START Task input

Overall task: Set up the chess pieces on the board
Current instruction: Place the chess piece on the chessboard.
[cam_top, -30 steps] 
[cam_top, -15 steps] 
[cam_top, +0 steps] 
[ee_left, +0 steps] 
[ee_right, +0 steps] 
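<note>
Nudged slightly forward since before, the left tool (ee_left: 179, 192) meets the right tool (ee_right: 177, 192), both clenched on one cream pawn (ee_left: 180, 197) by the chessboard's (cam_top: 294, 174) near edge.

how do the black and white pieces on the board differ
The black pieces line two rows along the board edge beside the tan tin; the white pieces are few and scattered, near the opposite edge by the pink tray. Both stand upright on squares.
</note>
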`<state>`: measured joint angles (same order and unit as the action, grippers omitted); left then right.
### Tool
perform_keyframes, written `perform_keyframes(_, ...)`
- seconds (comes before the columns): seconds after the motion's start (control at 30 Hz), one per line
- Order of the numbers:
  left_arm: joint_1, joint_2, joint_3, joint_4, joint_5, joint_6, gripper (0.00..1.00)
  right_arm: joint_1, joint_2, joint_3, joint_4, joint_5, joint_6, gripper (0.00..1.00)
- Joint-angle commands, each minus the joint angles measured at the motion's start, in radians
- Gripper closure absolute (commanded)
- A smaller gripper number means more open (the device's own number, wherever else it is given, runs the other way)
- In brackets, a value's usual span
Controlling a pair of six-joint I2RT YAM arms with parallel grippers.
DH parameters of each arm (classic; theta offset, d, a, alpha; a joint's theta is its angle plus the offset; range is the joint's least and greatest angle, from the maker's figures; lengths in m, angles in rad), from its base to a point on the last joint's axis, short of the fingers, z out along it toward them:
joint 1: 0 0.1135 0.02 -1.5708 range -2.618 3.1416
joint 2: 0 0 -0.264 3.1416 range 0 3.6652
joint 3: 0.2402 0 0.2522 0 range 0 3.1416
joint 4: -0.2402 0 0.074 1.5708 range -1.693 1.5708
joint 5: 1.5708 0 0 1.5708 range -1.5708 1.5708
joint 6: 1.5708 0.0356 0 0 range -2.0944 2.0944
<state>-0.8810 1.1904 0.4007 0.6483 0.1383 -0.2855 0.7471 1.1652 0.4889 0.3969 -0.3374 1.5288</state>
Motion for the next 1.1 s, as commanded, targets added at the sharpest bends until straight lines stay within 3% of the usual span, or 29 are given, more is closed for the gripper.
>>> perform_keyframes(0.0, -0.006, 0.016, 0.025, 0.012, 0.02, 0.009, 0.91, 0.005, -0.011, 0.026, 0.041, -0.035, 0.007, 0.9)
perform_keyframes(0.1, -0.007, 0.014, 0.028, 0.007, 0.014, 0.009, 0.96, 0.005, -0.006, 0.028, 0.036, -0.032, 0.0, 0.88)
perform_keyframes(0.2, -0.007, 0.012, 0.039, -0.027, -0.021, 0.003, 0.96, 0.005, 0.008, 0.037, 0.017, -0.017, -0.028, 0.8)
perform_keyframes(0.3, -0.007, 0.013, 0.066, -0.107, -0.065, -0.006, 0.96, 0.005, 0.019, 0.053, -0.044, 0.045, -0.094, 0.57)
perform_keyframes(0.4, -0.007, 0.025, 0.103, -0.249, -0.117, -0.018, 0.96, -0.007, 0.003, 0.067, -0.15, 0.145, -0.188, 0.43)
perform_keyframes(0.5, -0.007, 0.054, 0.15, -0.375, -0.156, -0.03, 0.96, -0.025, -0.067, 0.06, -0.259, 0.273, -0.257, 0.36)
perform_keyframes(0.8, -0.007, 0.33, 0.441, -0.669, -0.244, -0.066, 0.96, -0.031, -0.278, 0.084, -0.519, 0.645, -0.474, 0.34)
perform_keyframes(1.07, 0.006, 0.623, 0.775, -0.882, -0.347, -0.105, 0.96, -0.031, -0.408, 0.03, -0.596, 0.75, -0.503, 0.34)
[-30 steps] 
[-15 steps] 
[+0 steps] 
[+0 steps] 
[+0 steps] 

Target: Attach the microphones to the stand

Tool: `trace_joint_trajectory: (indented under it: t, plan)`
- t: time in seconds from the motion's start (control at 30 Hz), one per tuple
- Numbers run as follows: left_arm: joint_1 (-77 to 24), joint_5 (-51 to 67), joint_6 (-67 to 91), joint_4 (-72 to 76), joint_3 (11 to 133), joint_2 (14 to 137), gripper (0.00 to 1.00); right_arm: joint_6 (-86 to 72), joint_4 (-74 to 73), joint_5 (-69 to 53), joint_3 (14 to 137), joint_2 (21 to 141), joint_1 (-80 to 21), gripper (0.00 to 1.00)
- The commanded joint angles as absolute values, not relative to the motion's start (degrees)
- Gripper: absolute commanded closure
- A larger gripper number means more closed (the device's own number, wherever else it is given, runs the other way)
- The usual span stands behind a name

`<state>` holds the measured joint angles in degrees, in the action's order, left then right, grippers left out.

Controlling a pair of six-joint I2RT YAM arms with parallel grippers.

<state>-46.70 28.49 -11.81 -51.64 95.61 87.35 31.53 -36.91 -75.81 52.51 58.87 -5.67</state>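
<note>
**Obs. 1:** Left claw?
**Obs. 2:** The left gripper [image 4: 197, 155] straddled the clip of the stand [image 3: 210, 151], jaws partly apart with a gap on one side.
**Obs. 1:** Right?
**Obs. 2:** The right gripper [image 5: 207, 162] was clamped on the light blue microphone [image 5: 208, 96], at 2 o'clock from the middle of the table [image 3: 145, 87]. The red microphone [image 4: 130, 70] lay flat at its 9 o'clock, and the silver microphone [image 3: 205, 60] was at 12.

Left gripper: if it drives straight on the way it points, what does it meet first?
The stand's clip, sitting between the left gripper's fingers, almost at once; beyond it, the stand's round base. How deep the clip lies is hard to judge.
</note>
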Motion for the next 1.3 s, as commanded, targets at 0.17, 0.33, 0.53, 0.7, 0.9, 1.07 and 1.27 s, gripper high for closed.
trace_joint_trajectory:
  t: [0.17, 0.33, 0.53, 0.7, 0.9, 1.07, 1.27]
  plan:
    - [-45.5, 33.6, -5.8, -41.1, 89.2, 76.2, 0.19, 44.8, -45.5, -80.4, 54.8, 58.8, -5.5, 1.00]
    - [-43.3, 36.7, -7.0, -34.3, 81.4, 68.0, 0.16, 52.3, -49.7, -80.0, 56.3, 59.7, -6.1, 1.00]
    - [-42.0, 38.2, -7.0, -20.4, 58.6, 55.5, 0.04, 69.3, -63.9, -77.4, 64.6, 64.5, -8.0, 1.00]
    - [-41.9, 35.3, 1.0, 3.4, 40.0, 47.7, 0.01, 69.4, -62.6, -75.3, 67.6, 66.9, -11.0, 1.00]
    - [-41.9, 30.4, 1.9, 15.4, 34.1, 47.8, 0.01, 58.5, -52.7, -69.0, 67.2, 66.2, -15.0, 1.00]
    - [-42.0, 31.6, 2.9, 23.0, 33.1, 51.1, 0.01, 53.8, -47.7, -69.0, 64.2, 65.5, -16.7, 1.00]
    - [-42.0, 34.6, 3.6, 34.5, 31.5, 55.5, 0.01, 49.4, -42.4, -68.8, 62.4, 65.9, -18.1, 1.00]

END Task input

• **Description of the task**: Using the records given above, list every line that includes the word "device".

• **Response**:
- A smaller gripper number means more open (the device's own number, wherever else it is given, runs the other way)
- A larger gripper number means more closed (the device's own number, wherever else it is given, runs the other way)

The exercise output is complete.